**Question:** Glycoprotein IIb-IIIa complex is deficient in

A. Glanzmann thrombasthenia
B. Bernard Soulier syndrome
C. Antithrombin III deficiency
D. Protein C deficiency

**Core Concept:**

The Glycoprotein IIb-IIIa complex, also known as alphaIIbbeta3, is a crucial component of platelet integrin receptors involved in platelet aggregation and fibrin clot formation. It plays a vital role in the process of fibrinopeptide A release and von Willebrand factor binding, which is essential for platelet adhesion and aggregation.

**Why the Correct Answer is Right:**

Glycoprotein IIb-IIIa complex deficiency is specifically associated with Glanzmann thrombasthenia and Bernard Soulier syndrome. In Glanzmann thrombasthenia, there is a deficiency or dysfunction of both glycoprotein IIb and IIIa, leading to impaired platelet aggregation and impaired fibrin clot formation. Patients with this condition present with easy bruising, prolonged bleeding time, and increased bleeding tendency.

Bernard Soulier syndrome, on the other hand, is characterized by an increased platelet size (macrothrombocytopenia), reduced platelet function, and impaired fibrin clot retraction due to a deficiency in glycoprotein IIb and IIIa. Patients with Bernard Soulier syndrome often exhibit prolonged bleeding time, petechiae, and ecchymosis.

**Why Each Wrong Option is Incorrect:**

C. Antithrombin III deficiency is an acquired or congenital deficiency of the antithrombin III plasma protein, which plays a critical role in the regulation of the coagulation cascade, preventing excessive clot formation. This condition does not affect platelet function or cause bleeding tendencies.

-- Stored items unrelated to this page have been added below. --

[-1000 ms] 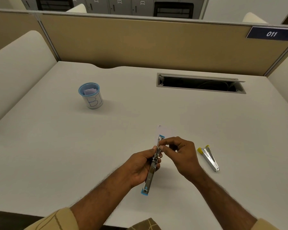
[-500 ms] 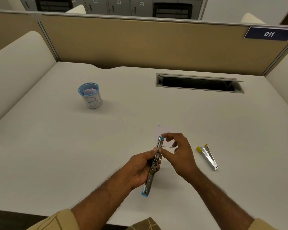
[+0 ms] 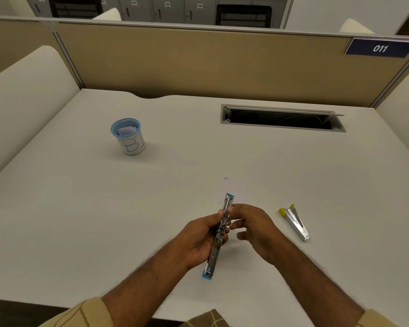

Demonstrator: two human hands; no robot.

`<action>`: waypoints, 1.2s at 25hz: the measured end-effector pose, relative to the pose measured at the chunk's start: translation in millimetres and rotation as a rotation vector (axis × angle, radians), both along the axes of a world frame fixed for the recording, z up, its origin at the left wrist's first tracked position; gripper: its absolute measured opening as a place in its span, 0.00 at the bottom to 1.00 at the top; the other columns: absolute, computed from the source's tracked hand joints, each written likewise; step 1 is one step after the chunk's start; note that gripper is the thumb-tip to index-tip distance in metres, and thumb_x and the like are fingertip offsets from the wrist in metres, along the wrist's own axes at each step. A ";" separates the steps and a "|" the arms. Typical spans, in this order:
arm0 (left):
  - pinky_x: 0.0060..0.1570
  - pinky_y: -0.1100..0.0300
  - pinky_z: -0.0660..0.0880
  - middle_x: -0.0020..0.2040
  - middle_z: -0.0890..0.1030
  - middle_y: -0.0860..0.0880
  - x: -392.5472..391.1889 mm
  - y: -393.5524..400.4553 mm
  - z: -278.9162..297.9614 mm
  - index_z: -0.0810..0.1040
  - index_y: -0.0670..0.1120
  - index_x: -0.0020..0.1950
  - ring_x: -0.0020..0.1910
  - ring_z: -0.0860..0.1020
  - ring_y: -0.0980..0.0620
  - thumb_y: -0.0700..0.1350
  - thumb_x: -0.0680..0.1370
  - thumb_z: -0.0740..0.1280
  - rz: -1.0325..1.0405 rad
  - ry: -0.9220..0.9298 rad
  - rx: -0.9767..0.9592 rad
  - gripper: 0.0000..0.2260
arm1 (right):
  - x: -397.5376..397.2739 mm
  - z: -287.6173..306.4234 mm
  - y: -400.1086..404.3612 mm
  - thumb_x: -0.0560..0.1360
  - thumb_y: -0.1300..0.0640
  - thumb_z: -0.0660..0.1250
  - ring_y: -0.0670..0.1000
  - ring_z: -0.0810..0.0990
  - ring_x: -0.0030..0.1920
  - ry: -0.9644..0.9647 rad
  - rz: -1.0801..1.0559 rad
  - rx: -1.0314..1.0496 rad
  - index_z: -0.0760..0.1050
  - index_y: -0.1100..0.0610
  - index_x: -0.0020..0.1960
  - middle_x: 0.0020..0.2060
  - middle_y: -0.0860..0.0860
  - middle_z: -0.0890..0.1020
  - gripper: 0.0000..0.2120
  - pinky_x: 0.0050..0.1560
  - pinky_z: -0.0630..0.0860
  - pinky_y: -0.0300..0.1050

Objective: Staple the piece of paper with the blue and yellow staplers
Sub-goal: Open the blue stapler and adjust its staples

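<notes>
My left hand (image 3: pixel 200 241) grips the blue stapler (image 3: pixel 219 234) around its middle. The stapler is swung out long and straight, its metal side up and a blue cap at each end. It is held above the table and points away from me. My right hand (image 3: pixel 257 228) is right beside it, fingers loosely spread, with the index fingertip against the stapler's upper half. A small white piece of paper (image 3: pixel 233 188) lies flat on the table just beyond the stapler's far tip. The yellow stapler (image 3: pixel 294 221) lies on the table to the right, untouched.
A blue-rimmed paper cup (image 3: pixel 128 136) marked "B1", with folded slips inside, stands at the left middle of the white desk (image 3: pixel 80 220). An open cable slot (image 3: pixel 281 119) is set into the desk at the back right. Tan partition walls (image 3: pixel 198 62) close off the far side.
My right hand has slid down from the stapler's far tip toward its middle, and its fingers have loosened and spread. My left hand keeps the same hold on the stapler.
</notes>
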State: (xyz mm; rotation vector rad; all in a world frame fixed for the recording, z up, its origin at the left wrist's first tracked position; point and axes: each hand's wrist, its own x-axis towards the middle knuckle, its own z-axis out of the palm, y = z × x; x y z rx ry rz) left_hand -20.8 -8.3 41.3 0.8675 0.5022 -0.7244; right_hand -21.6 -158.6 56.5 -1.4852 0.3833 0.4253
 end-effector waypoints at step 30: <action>0.31 0.60 0.78 0.36 0.80 0.44 -2.4 0.3 -6.8 0.81 0.37 0.54 0.29 0.77 0.52 0.43 0.78 0.68 0.001 0.064 -0.058 0.11 | -6.7 -8.8 -16.1 0.68 0.62 0.73 0.51 0.82 0.48 -0.141 0.155 0.152 0.71 0.49 0.67 0.54 0.55 0.83 0.29 0.43 0.77 0.46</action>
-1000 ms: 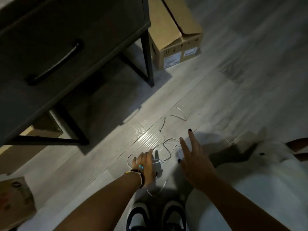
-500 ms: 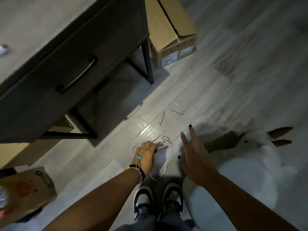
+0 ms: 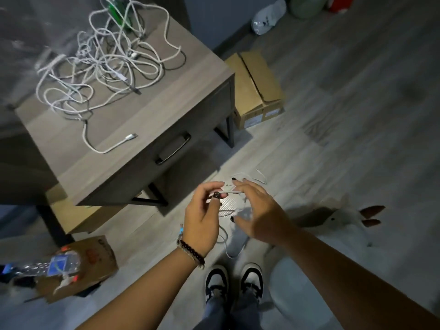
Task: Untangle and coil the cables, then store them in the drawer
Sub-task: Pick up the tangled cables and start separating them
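A thin white cable (image 3: 232, 251) hangs in loose loops above the floor, its far end (image 3: 260, 178) trailing past my fingers. My left hand (image 3: 202, 213) pinches it near one end between thumb and fingers. Just to the right, my right hand (image 3: 257, 208) is spread with straight fingers, its fingertips close to the cable's end; I cannot tell whether they touch it. A tangled heap of white cables (image 3: 100, 58) lies on the top of the grey-brown side table (image 3: 147, 110). The table's drawer (image 3: 190, 129), with a dark handle (image 3: 173, 150), is closed.
A cardboard box (image 3: 257, 91) stands on the floor behind the table's right leg. A paper bag with a bottle (image 3: 71, 265) lies at the lower left. A white plush toy (image 3: 338, 225) lies to the right of my shoes (image 3: 234, 282).
My left hand has lifted the thin cable off the floor and risen to waist height. My right hand rose beside it. The view tilted up, bringing the table top and its cable heap into sight.
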Action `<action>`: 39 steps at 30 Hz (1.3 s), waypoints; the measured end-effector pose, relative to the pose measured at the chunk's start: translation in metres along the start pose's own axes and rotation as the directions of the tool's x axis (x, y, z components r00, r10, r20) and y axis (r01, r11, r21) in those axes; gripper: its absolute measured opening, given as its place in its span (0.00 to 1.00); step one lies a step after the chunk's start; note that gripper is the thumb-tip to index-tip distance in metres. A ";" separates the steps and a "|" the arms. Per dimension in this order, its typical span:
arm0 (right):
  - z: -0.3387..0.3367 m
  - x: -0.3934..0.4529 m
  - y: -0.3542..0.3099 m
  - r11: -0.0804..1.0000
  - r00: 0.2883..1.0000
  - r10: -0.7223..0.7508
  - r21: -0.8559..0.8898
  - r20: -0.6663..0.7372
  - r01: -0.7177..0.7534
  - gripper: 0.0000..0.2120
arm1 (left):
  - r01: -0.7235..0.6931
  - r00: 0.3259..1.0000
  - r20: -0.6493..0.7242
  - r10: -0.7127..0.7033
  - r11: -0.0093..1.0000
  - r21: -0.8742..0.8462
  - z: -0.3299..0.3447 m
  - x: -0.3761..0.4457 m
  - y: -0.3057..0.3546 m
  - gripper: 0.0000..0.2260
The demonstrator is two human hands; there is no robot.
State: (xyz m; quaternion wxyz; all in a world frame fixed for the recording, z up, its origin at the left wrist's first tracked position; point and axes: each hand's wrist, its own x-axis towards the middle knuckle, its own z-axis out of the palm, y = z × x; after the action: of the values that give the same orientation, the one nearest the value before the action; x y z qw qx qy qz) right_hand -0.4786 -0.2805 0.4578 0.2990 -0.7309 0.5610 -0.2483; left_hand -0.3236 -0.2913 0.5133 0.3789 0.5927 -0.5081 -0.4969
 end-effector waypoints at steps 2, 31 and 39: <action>-0.009 0.011 -0.013 0.997 0.994 -0.062 0.044 -0.095 0.067 0.20 | 0.047 0.991 -0.116 -0.063 0.989 -0.137 -0.007 0.000 0.022 0.11; -0.033 0.056 -0.097 0.553 0.843 0.310 0.638 0.440 -0.536 0.11 | 0.442 0.752 -0.087 -0.653 0.598 -0.669 -0.151 0.054 0.103 0.09; -0.066 0.136 -0.116 0.468 0.834 0.363 0.693 0.416 -0.549 0.09 | 0.308 0.890 0.143 -0.433 0.802 0.512 -0.158 0.069 0.087 0.72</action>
State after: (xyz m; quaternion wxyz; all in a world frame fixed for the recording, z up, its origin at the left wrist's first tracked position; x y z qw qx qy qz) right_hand -0.4133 -0.4004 0.5909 0.7021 -0.3653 0.5319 -0.3012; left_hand -0.1898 -0.3851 0.6165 0.0486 0.6873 -0.5315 -0.4927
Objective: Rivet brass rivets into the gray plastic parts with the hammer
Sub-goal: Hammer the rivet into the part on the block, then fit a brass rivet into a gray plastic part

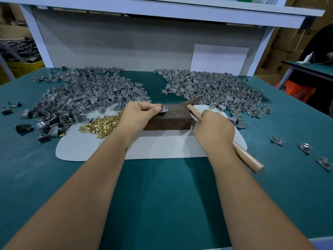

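While both forearms reach forward, the green counter [162, 195] spreads under everything, with a pale gray mat [162, 147] lying beneath the hands. Beyond and to the left of the left hand's fingers [153, 110] sits a big heap of gray plastic parts [86, 94]; a second heap [216, 87] lies beyond the right hand [213, 129]. Between the two hands rests a dark brown block [171, 120]. The right hand's fingers are curled round the wooden handle of the hammer [243, 152], whose dark head, blurred and probably just above the block's far right corner, points away from them. Just left of the left hand [138, 114] lies a pile of brass rivets [100, 125]. The left hand's fingers pinch one gray plastic part [164, 110] on the block's top, a rivet [164, 106] standing upright in it.
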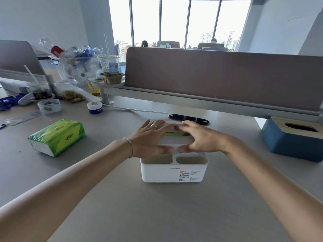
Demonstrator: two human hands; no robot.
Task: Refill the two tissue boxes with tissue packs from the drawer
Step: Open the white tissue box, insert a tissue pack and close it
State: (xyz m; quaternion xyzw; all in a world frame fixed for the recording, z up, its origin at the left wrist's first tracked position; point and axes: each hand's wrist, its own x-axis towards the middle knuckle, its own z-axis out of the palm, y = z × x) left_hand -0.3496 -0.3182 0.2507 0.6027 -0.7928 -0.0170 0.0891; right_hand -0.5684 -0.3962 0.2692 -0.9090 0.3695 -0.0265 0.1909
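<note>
A white tissue box [173, 172] with two open front compartments stands in the middle of the desk. Its white lid [172, 141] lies on top, and green tissue-pack wrapping shows through the lid slot [175, 134]. My left hand [150, 138] and my right hand [199, 137] both grip the lid, fingers over its far edge and thumbs at its near edge. A second green tissue pack [57, 136] lies on the desk to the left. A blue tissue box [293, 142] with a wooden lid and dark empty slot stands at the right.
A brown partition [218, 75] runs behind the boxes, with a black cable port [189, 118] just beyond my hands. The left of the desk holds a tape roll [49, 106], a small jar [94, 107], drink cups and a bin of plastic bottles [76, 67].
</note>
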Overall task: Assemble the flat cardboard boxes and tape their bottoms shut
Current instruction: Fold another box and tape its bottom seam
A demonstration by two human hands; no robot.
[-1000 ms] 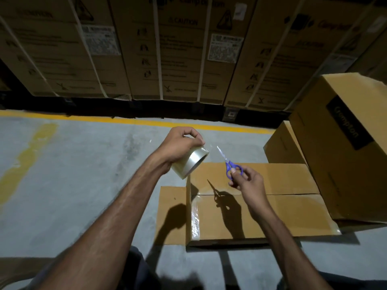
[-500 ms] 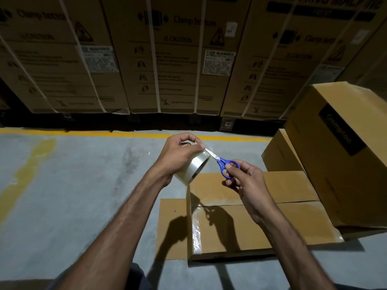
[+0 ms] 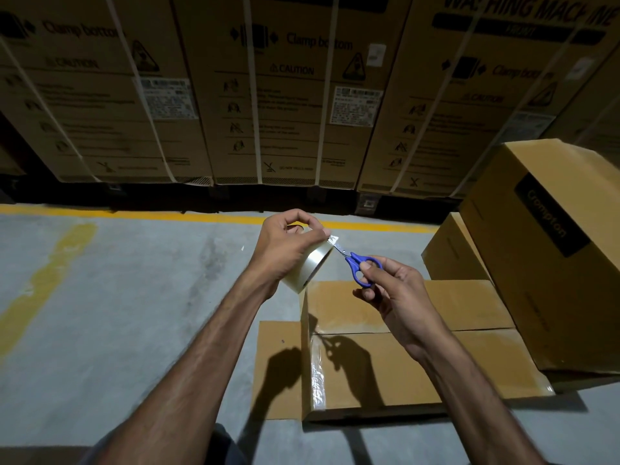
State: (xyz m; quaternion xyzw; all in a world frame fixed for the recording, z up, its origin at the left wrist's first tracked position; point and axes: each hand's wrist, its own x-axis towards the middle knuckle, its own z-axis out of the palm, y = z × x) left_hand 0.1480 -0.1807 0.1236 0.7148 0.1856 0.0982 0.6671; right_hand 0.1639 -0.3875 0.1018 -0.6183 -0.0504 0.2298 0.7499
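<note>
Since the earlier frames the right hand point(image 3: 394, 290) has brought the scissors point(image 3: 360, 268) up and in: the blades, previously apart from the roll, now sit at the free tape end beside the left thumb. The left hand point(image 3: 288, 246) has risen slightly with the tape roll point(image 3: 310, 266).

Left hand: fingers curled round the clear roll, thumb and forefinger pinching the loose tape end point(image 3: 332, 239). Right hand: fingers curled on the blue scissor handles; blades look nearly closed, but they are too small to tell exactly.

Step in hand, as judged: trimming the tape end at the roll. To do it well, keep the tab taut between the pinch and the roll, cut square across, keep the blade tips off the thumb, and leave enough of a tab that the end does not stick back down flat.

The cardboard box point(image 3: 402, 357) lies on the floor point(image 3: 134, 297) below and nearer than both hands, untouched by either, flaps folded shut, with tape showing down its left edge. Its centre seam looks untaped, though glare makes this uncertain. More boxes point(image 3: 543, 250) stand just to its right.
</note>
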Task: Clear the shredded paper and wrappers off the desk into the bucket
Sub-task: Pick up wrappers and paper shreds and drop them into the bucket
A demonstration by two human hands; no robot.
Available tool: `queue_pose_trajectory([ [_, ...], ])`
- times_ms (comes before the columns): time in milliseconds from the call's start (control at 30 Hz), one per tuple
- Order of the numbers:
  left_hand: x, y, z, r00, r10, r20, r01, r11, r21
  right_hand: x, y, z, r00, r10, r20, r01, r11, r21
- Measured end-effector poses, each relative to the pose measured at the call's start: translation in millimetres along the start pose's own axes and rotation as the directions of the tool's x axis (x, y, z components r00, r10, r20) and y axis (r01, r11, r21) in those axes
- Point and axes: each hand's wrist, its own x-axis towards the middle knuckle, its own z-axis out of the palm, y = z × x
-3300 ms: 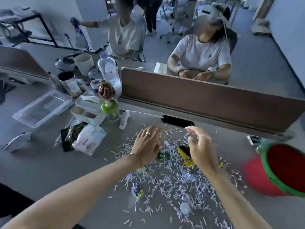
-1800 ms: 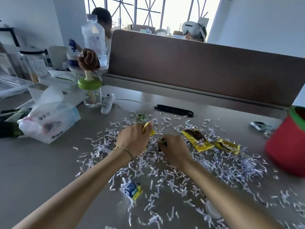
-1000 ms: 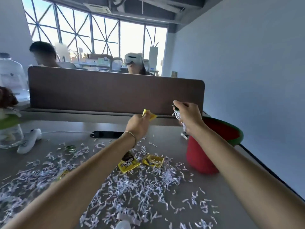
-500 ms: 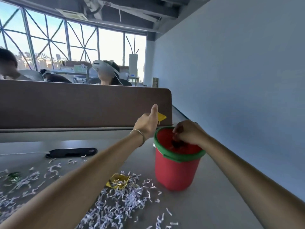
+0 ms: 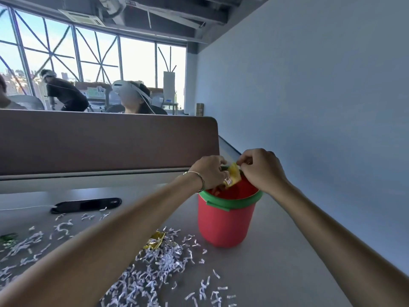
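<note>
A red bucket (image 5: 225,224) with a green rim stands on the grey desk (image 5: 276,262) near the right wall. Both hands hover over its mouth. My left hand (image 5: 209,170) pinches a yellow wrapper (image 5: 233,177) that hangs over the bucket's opening. My right hand (image 5: 260,169) touches the same wrapper's top edge with curled fingers; whether it grips it is unclear. White shredded paper (image 5: 155,273) lies scattered on the desk left of the bucket, with a crumpled yellow wrapper (image 5: 156,239) among it. A green wrapper (image 5: 8,238) sits at the far left edge.
A brown divider panel (image 5: 106,142) runs along the back of the desk. A black oval cable slot (image 5: 86,204) lies in front of it. People sit beyond the divider. A blue-grey wall (image 5: 321,107) bounds the desk on the right.
My left hand has brought the yellow wrapper over the bucket's mouth. My right hand has risen out of the bucket and met the left hand at the wrapper.
</note>
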Motion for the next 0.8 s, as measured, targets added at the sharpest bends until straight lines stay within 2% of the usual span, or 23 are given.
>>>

D. Protein C deficiency is a congenital disorder characterized by decreased levels of protein C, an essential anticoagulant enzyme that regulates coagulation by inactivating factors Va and VIIIa, thus preventing excessive clot formation. Protein C deficiency does not affect platelet function or cause bleeding tendencies.

**Clinical Pearl:**

The Glycoprotein IIb-IIIa complex is a crucial component in platelet aggregation and fibrin clot formation, with its deficiency or dysfunction leading to bleeding disorders. In contrast, deficiencies in antithrombin III and protein C do not affect platelet function or cause bleeding tendencies.

These deficiencies primarily impact the coagulation cascade, preventing excessive clot formation. Understanding the role of Glycoprotein IIb-IIIa complex in platelet function and the distinction between Glycoprotein IIb-IIIa complex deficiency and deficiencies of antithrombin III and protein C are essential for proper assessment of clinical conditions involving abnormal bleeding or thrombosis.